Wills & Estates

Wills & Estates Lawyers

No one likes to think about their own death – or that of a loved one. But having a Will, or determining a Power of Attorney are important ways to care for yourself and your family should the unthinkable occur. At Epstein & Associates, you will always meet with a lawyer to discuss your estate planning. Likewise you will meet with a lawyer to review your draft documents, and sign your documents once you are satisfied with the terms. This is really what sets the wills and estate lawyers at Epstein & Associates apart.

The Wills and Estates lawyers at Epstein & Associates can help you make the difficult but important decisions in regards to your estate so that your loved ones will have the peace of mind that they deserve. We can help with the preparation of your last Will and Testament, ensuring that your estate will be distributed in accordance with your wishes, as well as advice on deciding on who will be your Estate Trustee or Executor/Executrix.

Wills & Estate Lawyer Services

Our lawyers will also discuss the importance of having Powers of Attorney in place for both Property and your Personal Care.

For more information on Will and Estate Law please contact our office for a free half hour initial consultation, or click here for our frequently asked questions.

Our fees are currently as follows*:

  • Single Simple Will $350.00
  • Single POA for Property $300.00
  • Single POA for Personal Care $300.00
  • All of the Above $600.00
  • Reciprocal/Spousal Wills $600.00
  • Reciprocal/Spousal POAs for Property $400.00
  • Reciprocal/Spousal POAs for Personal Care $400.00
  • All of the Above $900.00
  • Simple Codicils $250.00

* Plus HST and disbursements. Prices subject to change.  ***Please note that the above relates to simple wills and powers of attorney; complex documents will be drafted at hourly rates, subject to prior notice to the client.***

Frequently Asked Questions

It is important to have Powers of Attorney for Property and Personal Care. In the event that you become incapacitated these documents would provide your Attorney to act on your behalf. With respect to the Power of Attorney for Property, your Power of Attorney would be able to deal with your property on your behalf and essentially step into your shoes.

These Powers of Attorney for Property may take effect immediately, or on a subsequent incapacity. Powers of Attorney may apply to any incapacity in the future, or to allow the Attorney to act for a specific period, for example if you were to leave the country. The Power of Attorney for Personal Care allows the appointed individual to make decisions on your behalf with respect to your medical health and welfare and provides you the opportunity to outline your wishes with respect to life support or resuscitation.
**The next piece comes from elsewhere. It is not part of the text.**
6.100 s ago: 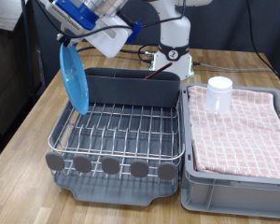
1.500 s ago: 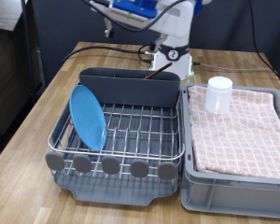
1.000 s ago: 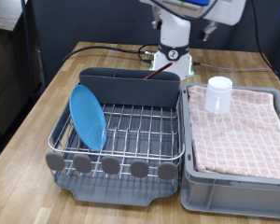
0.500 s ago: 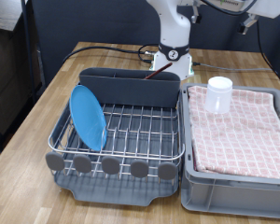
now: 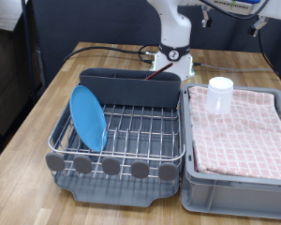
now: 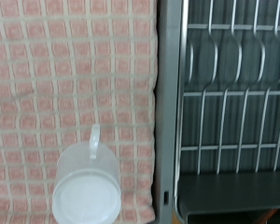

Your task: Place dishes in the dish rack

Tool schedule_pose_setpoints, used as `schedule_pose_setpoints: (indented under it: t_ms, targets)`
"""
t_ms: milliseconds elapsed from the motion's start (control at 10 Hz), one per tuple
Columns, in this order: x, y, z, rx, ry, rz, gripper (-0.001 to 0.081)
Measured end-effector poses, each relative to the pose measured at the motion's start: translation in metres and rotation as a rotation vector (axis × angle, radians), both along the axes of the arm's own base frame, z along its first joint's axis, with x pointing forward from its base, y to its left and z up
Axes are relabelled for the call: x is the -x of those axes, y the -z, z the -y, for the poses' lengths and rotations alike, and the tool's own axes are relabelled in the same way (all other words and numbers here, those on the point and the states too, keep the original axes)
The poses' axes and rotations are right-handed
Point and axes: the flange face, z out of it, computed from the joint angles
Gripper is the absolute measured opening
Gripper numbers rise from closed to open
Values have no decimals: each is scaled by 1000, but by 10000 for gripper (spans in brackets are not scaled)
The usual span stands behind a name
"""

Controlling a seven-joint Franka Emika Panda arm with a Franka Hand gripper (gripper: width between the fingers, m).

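A wooden tabletop [image 5: 56,103] holds a dish rack [image 5: 122,131] and a cloth-lined bin [image 5: 236,141]. Dark curtains hang behind. The end effector [image 5: 256,28] hovers high above the cup [image 5: 220,94]; I cannot tell whether it is released or clenched.

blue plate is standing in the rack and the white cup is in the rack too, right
Not quite. The blue plate does stand in the dish rack, but the white cup sits on the pink checked cloth in the grey bin, as the exterior view shows.

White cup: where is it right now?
The white cup stands on the pink checked cloth in the grey bin, exterior view's right, beside the dish rack.
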Motion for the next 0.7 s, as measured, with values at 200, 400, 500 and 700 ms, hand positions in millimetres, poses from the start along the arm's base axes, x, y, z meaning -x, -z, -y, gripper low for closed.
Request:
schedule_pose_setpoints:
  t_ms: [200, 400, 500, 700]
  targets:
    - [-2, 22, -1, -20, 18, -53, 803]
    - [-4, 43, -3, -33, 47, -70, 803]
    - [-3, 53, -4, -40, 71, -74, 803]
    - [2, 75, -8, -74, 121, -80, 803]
These are commonly referred to as Living Wills. It is important to note, without a Power of Attorney for Personal Care you are risking that a Board of Directors of your caring hospital will make decisions regarding your welfare should you become incapacitated.

If you have children, your Will provides an opportunity to appoint a Guardian. Many do not realize that the appointed Guardian must apply to Court within 90 days for formal approval; if the appointed Guardian is deemed inappropriate the Court will overrule and appoint another Guardian. Although the Court has this power, the Will is an important indication of your wishes and this preference carries significant weight. A guardian is appointed for the care of the child as well as for his or her property.

There are two types of power of attorney: Power of Attorney for Property, and Power of Attorney for Personal Care. In the event that you become incapacitated, these documents would allow your Power of Attorney to act on your behalf. With respect to the Power of Attorney for Property, your Power of Attorney would be able to deal with your property on your behalf. The Power of Attorney for Personal Care allows the appointed individual to make decisions on your behalf with respect to your medical health and welfare, and provides you the opportunity to outline your wishes with respect to life support.

If you die without a will (which is also called dying intestate), your estate will be dealt with in accordance with the Succession Law Reform Act (SLRA). In the event that you are married and have no children, your husband/wife will receive your property. If you are not married, but live in a common law relationship, your common law spouse will not inherit any of your property, but they may be able to make a claim for support against the estate.

In the event that you die without a will and are married with children, the SLRA states that the surviving spouse gets a preferential share, and the balance is divided between the surviving spouse and children. If a person dies without a spouse or children, then the deceased’s parents would inherit the estate. If the deceased had no surviving parents, then his or her property would be divided equally among his or her brothers and sisters.

If any brothers or sisters have predeceased the person who has died, the share of that brother or sister is divided equally among his or her children. In the event that a person dies without a spouse, heirs, or next of kin, their property will escheat to the Crown, which means that the government will receive the property of the estate.

A divorce will cause any provisions of your will that deal with your ex-spouse to become invalid. The rest of your will remains valid, but it may be difficult to interpret the remainder of your will, and it is important to have a new will drafted.

No. Becoming separated from your spouse does not impact your will. If you pass away while you are separated, your spouse may still inherit under your will. It is important to have a new will drafted upon separation.